Exercise goal: Restate the data below word for word. Skip any images it contains.

=== Data segment ===

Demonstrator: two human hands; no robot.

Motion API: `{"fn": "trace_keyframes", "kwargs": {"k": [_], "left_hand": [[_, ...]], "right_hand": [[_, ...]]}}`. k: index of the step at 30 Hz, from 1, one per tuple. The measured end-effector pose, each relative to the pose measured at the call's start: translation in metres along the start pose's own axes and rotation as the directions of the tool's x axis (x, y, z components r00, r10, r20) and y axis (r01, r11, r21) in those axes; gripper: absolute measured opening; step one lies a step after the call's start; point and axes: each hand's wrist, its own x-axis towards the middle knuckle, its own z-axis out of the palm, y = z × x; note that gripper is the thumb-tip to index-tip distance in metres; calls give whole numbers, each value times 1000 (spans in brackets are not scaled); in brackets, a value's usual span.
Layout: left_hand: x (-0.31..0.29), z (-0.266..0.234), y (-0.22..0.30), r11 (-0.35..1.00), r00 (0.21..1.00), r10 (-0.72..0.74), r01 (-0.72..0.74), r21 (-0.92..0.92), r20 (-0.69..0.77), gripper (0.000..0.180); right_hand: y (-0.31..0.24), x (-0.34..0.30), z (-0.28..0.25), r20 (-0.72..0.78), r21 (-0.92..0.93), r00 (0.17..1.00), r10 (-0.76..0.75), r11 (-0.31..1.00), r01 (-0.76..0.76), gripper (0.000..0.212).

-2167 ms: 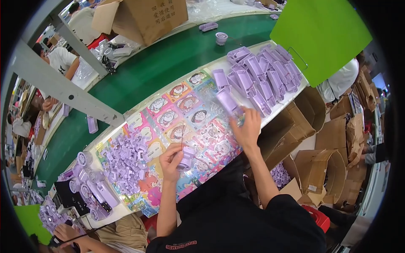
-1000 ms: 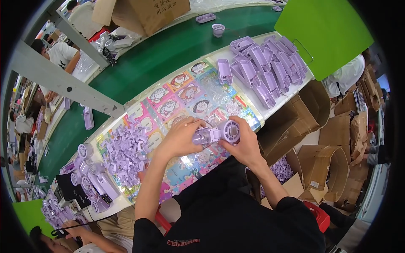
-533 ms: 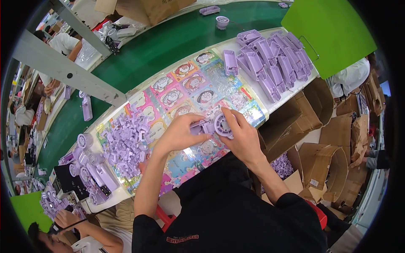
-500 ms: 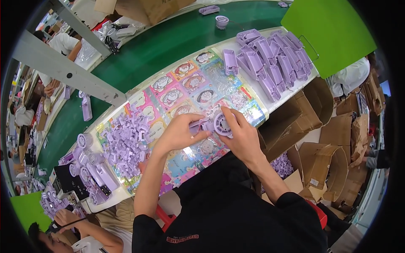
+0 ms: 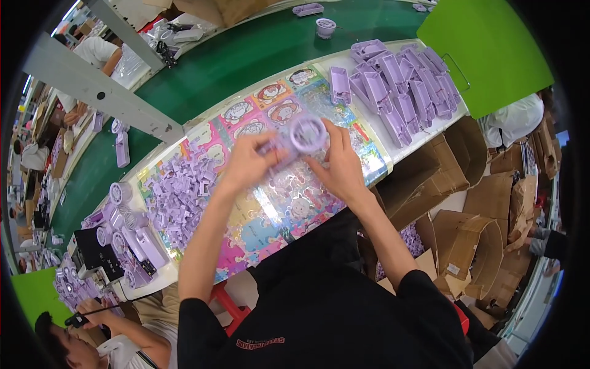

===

Solution to this task:
Demonstrator: two human hands; no robot.

Motion API: `{"fn": "trace_keyframes", "kwargs": {"k": [_], "left_hand": [[_, ...]], "right_hand": [[_, ...]]}}`. k: index of the step at 30 Hz, from 1, one per tuple. The measured end-effector pose, each relative to the pose measured at the call's start: translation in metres along the start pose's own axes and rotation as the directions of the tool's x axis (x, y, z components r00, r10, r20) and y axis (r01, r11, r21) in those axes; gripper: absolute measured opening; step one lies a step after the call's start; point and axes: each hand's wrist, its own x-axis towards the middle knuckle, its own z-axis out of the palm, y = z × x; note that gripper is the thumb-tip to index-tip distance in metres; calls give whole numbers, each value times 1000 (spans in brackets are not scaled); in brackets, a value's usual span.
Layout: left_hand: x (-0.31..0.29), z (-0.266..0.234), y (-0.22..0.30), r11 (-0.35..1.00), r00 (0.21..1.00), r10 (-0.72..0.74), r01 (-0.72..0.74), r21 (-0.92..0.92), r20 (-0.69..0.77), gripper (0.000..0.180); right_hand: y (-0.31..0.24), x (-0.34..0.30), z (-0.28..0.25), r20 (-0.72..0.78), r21 (-0.92..0.93), r00 (0.17..1.00), r10 (-0.76..0.75), r11 (-0.31..1.00), r01 (-0.76..0.76), gripper (0.000..0.212).

-2167 ms: 
-1000 ms: 
-533 ms: 
-500 ms: 
+0 ms: 

No further output will be produced for this exercise.